Lines before the one containing "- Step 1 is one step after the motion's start" are left out; copy that line and every later line through the end of the data exactly.
..............................
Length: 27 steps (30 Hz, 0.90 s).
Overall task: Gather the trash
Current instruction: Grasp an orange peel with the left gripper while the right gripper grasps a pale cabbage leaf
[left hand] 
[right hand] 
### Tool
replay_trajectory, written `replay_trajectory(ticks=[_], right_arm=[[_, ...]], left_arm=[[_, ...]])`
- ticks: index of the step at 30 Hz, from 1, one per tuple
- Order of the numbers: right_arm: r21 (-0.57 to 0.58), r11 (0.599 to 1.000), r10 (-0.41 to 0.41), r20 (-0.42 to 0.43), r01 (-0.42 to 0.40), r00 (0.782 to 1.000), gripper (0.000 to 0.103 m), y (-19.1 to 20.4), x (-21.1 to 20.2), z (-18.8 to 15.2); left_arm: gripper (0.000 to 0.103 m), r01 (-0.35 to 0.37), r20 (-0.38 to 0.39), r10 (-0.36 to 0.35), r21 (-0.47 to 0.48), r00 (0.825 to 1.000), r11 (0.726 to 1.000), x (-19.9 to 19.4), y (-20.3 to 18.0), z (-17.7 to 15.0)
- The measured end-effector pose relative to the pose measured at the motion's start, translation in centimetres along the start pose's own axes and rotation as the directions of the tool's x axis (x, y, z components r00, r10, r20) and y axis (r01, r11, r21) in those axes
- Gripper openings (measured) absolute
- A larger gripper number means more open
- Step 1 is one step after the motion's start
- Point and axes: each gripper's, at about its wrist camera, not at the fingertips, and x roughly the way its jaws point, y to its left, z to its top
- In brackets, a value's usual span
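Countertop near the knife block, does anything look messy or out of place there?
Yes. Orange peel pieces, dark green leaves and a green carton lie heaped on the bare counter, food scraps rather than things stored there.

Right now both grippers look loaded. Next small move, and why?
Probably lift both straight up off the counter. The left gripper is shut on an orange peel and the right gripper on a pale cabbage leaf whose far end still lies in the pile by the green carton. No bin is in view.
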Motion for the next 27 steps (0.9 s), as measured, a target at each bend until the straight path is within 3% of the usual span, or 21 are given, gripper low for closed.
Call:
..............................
- Answer section:
- Step 1 is one step after the motion's start
- Point and axes: each gripper's, at about its wrist camera, not at the fingertips, and x roughly the way its jaws point, y to its left, z to its top
- In brackets, a value's usual span
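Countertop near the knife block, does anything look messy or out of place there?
Yes. Orange peel pieces, dark green leaves and a green carton lie heaped on the bare counter, food scraps rather than things stored there.

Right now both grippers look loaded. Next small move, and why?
Probably lift both straight up off the counter. The left gripper is shut on an orange peel and the right gripper on a pale cabbage leaf whose far end still lies in the pile by the green carton. No bin is in view.
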Motion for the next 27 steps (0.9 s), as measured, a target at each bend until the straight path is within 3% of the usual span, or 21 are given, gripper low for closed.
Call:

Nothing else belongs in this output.